I wrote about this program back in July 2008, but it’s taking longer than expected. And wouldn’t you know it: Pierce and King counties, the big boys, are the ones that are delaying the advent of the e-mail alerts.

I’ve heard that Gov. Chris Gregoire is going to announce the rollout of the program at a news conference on March 9.

Here is the story I wrote last year:

E-mail will alert residents of felons
The state is beefing up its monitoring of sex offenders. An online system will send e-mail to people who sign up to learn when a felon moves nearby.

By Joseph Turner

Monday,July 14, 2008
Edition: SOUTH SOUND, Section: Front Page, Page A01
Washington residents will soon be notified by e-mail if they want to know when a sex offender moves into their neighborhood.
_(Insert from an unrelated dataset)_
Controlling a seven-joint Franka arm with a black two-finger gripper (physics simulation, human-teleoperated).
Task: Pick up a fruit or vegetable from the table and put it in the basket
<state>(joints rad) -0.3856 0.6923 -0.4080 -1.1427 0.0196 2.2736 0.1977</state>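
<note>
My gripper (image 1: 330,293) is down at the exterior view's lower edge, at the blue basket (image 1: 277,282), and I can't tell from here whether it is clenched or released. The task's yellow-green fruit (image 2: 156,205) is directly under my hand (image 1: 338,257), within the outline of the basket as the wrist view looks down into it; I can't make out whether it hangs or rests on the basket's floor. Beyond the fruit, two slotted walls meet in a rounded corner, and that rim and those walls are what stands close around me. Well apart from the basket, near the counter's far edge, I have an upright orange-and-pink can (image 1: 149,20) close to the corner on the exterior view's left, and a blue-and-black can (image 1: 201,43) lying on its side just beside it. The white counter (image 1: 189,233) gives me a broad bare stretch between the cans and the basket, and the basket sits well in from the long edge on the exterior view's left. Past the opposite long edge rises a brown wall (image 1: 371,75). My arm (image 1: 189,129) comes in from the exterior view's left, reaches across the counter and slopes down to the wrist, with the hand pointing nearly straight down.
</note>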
As part of an overhaul of the statewide sex offender registry, the state is setting up a system that features real-time updates for newly registered offenders and lets residents sign up to be notified if an offender moves nearby.

Meanwhile, Pierce County will be getting $437,000 of the $5 million the Legislature is giving to local authorities to verify that sex offenders really are living where they say they are when they register with local sheriff’s departments.

The changes to the registry and the address verification program were among recommendations made late last year by Gov. Chris Gregoire’s task force on sex offenders. The task force was created after the kidnapping and killing of 12-year-old Zina Linnik in Tacoma last July by a sex offender.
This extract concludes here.